An entropy test for single-locus genetic association analysis
1 Department of Quantitative Methods, Technical University of Cartagena, Paseo Alfonso XIII, 50, 30203, Cartagena, Spain
2 Department of Structural Genomics, Neocodex, Avenida Charles Darwin, 6, 41092 Sevilla, Spain
3 Department of Quantitative Economy I, UNED, Senda del Rey 11, 28040, Madrid, Spain
BMC Genetics 2010, 11:19 doi:10.1186/1471-2156-11-19Published: 23 March 2010
The etiology of complex diseases is due to the combination of genetic and environmental factors, usually many of them, and each with a small effect. The identification of these small-effect contributing factors is still a demanding task. Clearly, there is a need for more powerful tests of genetic association, and especially for the identification of rare effects
We introduce a new genetic association test based on symbolic dynamics and symbolic entropy. Using a freely available software, we have applied this entropy test, and a conventional test, to simulated and real datasets, to illustrate the method and estimate type I error and power. We have also compared this new entropy test to the Fisher exact test for assessment of association with low-frequency SNPs. The entropy test is generally more powerful than the conventional test, and can be significantly more powerful when the genotypic test is applied to low allele-frequency markers. We have also shown that both the Fisher and Entropy methods are optimal to test for association with low-frequency SNPs (MAF around 1-5%), and both are conservative for very rare SNPs (MAF<1%)

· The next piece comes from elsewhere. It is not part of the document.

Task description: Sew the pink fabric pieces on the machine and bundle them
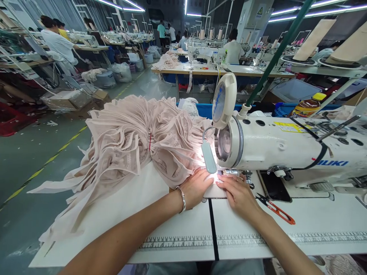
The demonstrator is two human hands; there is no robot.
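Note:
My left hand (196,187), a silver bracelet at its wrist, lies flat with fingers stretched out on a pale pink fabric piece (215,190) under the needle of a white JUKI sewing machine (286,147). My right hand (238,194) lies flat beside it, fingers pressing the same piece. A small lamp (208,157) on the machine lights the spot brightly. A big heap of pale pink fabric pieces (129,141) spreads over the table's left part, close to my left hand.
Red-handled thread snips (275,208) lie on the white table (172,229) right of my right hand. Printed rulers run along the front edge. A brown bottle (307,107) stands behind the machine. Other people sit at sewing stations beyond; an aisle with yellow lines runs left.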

We have developed a new, simple, consistent and powerful test to detect genetic association of biallelic/SNP markers in case-control data, by using symbolic dynamics and symbolic entropy as a measure of gene dependence. We also provide a standard asymptotic distribution of this test statistic. Given that the test is based on entropy measures, it avoids smoothed nonparametric estimation. The entropy test is generally as good or even more powerful than the conventional and Fisher tests. Furthermore, the entropy test is more computationally efficient than the Fisher's Exact test, especially for large number of markers. Therefore, this entropy-based test has the advantage of being optimal for most SNPs, regardless of their allele frequency (Minor Allele Frequency (MAF) between 1-50%). This property is quite beneficial, since many researchers tend to discard low allele-frequency SNPs from their analysis. Now they can apply the same statistical test of association to all SNPs in a single analysis., which can be especially helpful to detect rare effects.